Kaelen was quiet as he thought about the question. “I think that I need to help this group for the sake of Mirra.”
Jake gave an exasperated sigh. “And how do you feel about that?”
There was a longer pause before Kaelen was able to answer. “I don’t want anyone in this group to die. I want to travel with you and help as much as I can because I believe you’re all worth protecting. Is that good enough for you?”
Jake considered the answer. “You’re a decent guy. That’s good to know.”
“So what are your feelings on this quest?” Kaelen asked.
“I’m amazed we’re not already dead.” Jake did his best to keep his tone light as he said it. “But I don’t regret coming to Mirra and being on this quest. There was nothing for us back home. Here, I think we might be able to make a difference.” He considered that last statement. “At least, everybody else seems to believe we can. It’s a lot better than the way they looked at us in Dunya and I’ll go on as many life-threatening missions as I need to in order to keep them believing in us. I guess that probably sounds a little selfish, though.”
“Everybody’s a little selfish.” The dark elf commented. “I followed the guardian because I want to feel useful. As long as you don’t do anything to hurt anyone and you keep trying to help, it’s fine.”
Jake nodded in the dark. “I know I said it before, but you really are a decent guy. You should let people get to know you more.”
“I am a dark elf.” Kaelen reminded him. “That’s all most people need to know.”
“And all most people needed to know about me was that I was a foster kid.” Jake replied. “It doesn’t really matter what they think, but, if you don’t like it, you could always change their perspective.”
“Did you change the perspectives of those who saw you as a foster kid?” Kaelen asked.

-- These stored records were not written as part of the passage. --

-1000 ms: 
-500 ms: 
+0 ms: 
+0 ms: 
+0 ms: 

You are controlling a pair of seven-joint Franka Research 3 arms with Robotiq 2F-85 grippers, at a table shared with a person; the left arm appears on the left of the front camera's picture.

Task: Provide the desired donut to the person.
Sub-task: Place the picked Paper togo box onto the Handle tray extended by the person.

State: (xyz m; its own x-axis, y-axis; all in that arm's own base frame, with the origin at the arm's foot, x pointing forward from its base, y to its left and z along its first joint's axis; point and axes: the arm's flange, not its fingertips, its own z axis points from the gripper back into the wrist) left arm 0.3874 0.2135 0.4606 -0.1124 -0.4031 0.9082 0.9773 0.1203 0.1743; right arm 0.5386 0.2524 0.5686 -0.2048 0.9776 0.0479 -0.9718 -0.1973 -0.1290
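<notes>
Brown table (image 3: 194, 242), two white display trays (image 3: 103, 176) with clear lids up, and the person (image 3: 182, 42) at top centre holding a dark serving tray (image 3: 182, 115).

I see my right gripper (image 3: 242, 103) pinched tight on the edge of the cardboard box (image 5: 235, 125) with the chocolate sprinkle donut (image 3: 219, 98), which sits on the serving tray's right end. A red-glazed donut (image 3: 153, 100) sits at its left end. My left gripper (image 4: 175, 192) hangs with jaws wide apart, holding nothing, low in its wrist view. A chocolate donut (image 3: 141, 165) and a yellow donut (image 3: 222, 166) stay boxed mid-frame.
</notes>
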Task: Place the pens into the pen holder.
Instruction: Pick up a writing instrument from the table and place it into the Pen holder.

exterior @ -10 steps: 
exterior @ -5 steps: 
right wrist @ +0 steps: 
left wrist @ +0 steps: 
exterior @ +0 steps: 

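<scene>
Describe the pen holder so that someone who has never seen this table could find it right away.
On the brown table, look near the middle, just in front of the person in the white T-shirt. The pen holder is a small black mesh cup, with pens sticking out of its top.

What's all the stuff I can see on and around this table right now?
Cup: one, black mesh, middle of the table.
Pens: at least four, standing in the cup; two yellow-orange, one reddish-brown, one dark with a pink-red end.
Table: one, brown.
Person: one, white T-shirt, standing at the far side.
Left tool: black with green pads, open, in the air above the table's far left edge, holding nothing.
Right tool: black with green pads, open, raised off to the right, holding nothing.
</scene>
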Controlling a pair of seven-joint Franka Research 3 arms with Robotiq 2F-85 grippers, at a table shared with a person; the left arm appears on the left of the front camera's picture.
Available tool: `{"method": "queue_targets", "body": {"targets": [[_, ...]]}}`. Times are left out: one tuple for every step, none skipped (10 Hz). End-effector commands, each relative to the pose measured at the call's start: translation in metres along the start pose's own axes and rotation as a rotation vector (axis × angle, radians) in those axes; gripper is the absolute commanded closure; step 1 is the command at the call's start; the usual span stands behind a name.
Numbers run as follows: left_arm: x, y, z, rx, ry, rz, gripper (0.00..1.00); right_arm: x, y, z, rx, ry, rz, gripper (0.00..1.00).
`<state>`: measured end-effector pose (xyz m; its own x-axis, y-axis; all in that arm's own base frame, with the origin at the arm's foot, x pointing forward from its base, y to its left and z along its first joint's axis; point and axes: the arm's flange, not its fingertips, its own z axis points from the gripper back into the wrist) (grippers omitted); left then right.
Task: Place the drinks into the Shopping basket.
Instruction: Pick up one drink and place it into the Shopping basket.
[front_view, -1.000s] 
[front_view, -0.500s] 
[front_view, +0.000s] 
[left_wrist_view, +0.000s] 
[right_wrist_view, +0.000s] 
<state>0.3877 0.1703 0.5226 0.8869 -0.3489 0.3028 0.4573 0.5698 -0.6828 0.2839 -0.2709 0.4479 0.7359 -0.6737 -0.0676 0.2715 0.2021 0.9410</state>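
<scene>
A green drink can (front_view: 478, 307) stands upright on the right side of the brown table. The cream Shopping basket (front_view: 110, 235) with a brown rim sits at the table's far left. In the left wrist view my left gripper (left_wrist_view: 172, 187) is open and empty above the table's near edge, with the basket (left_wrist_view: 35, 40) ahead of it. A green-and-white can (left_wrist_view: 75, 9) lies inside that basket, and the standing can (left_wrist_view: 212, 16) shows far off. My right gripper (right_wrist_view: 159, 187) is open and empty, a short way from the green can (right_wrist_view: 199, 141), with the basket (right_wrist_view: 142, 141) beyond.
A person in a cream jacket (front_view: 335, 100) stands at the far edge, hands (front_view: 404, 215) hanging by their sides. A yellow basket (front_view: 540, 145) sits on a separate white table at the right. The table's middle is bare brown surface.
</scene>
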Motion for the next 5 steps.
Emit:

Jake paused. “No, not really. I learned to keep my guard up and I guess you have, too. It’s hard to get people to understand you when you won’t let them get close, isn’t it?”
“It’s strange for an elf to be receiving wisdom from a human.” Kaelen told him.
Jake smiled and shrugged. “I become very wise when I’m half-asleep.”
“Well, as much as your wisdom is appreciated, I’d prefer you to be better rested.” Katherine’s voice broke through the darkness and she started to glow softly. “I believe it is my shift.”
Jake was startled by her sudden appearance, but he yawned and nodded, glad to lay down. “Good night.” He lay down beside his brother and fell asleep quickly.
“You two seemed to be having a nice conversation.” Katherine told the elf. “I was a little sorry to interrupt.”
“It was nothing special.” Kaelen assured her, finding a spot to lay down.
“If you say so.” Katherine smiled as she took a seat and watched over the group for the rest of the night.